Entertainment

'The Santa Clarita Diet' Is A Story Of Empowerment

by Allie Gemmill
Erica Parise/Netflix

When it comes to revealing its big twist, The Santa Clarita Diet didn't waste much time. In fact, revealing that The Santa Clarita Diet protagonist Sheila is a zombie only takes one episode (the premiere) to do so. From there, the show focuses on primarily on how the Hammond family deals with Sheila's new lifestyle in sleepy suburbia. Keeping a low profile is easier said than done, especially when Sheila becomes an empowered female zombie, which totally subverts ingrained zombie tropes to brilliant effect.

What ends up happening — in showing Sheila not as a rotting corpse, but rather as a vibrant, renewed life force — is that The Santa Clarita Diet becomes a new kind of zombie tale. The show's ability to not demonize Sheila (at least not traditionally), to not pathologize her flesh-eating ways as some sort of psychological or emotional trauma manifesting itself, and to not make her the object of horror for her husband Joel and daughter Abby, is a huge step forward.

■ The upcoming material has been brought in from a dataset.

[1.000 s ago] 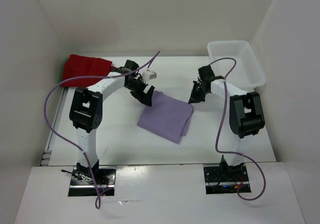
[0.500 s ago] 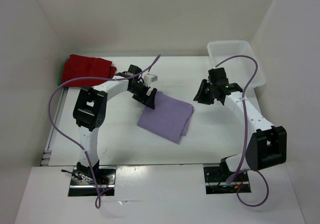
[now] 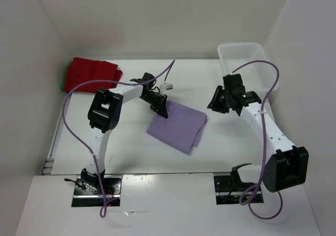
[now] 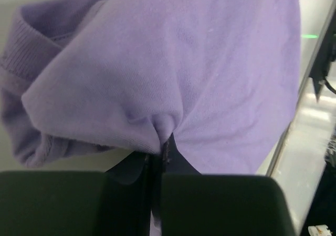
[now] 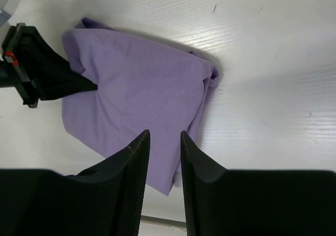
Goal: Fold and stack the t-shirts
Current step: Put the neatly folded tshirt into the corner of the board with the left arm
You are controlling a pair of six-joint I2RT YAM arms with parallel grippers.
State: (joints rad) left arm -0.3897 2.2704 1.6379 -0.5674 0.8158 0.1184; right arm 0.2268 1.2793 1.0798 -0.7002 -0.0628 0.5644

The Santa Clarita Diet goes one step further in suggesting that not only is living life as a functional zombie possible for Sheila (You can have sex! You can maintain friendships! You can have a successful career!), but it might actually be the one thing that saved her from imploding in on herself like a dying star. In short, becoming a zombie empowered Sheila to become the hero of her own story.

Erica Parise/Netflix

In the first episode, as Sheila and Joel prepare breakfast, she wistfully remarks that she wishes she could be at least 20-80 percent bolder, like Jennifer Lawrence. It's the show's shorthand for expressing her insecurities at the beginning of the show; by the end of Season 1, Sheila is unrecognizable in more than one way.

While we still don't know exactly how Sheila contracted the virus which turned her into a member of the living dead, we do know that she now feels freakin' fantastic and don't you dare try to bring her down. No way, no how. Unlike the zombies in George Romero films or The Walking Dead, Sheila is present in mind, body, and spirit. She sleeps for two hours a night. All that protein is equating to more energy and that means she can accomplish more in her life. Becoming a zombie not only made Sheila's life better, it made her a better version of herself — a version that was allowed to succeed, rule the roost, and make her into the woman she yearned to be.

Hell yes.

Saeed Adyani/Netflix

Sheila is unlike any other zombie I've seen before. Perhaps the closest version would be those zombies in that Nicholas Hoult rom-com Warm Bodies, but even then Hoult's zombie protagonist is pretty ghoulish-looking. Sheila is the 2.0 version of herself. She's kicked the beta version she was testing out for the entirety of her life. To some extent, you could argue she was always meant to be a zombie because of how much it changes her life for the better.

In fact, this "Live your best life" phrase becomes a mantra she regularly throws at people. If she is feeling like her most empowered self — living in the moment, doing what she wants, eating what, ahem, who she wants, and so forth — then why shouldn't everyone else feel the same way? She's a motivational force her friends and family flock toward. She is truly a force to be reckoned with.

Saeed Adyani/Netflix

And sure, there's a bit of a fly in the ointment every time she needs to feed. But hey, we all have our burdens, right? The Santa Clarita Diet manages to subvert some of the most ingrained zombie stereotypes in order to tell the story of a woman whose life was made better by a monster virus. It's twisted, it's weird, and it's pretty damn wonderful.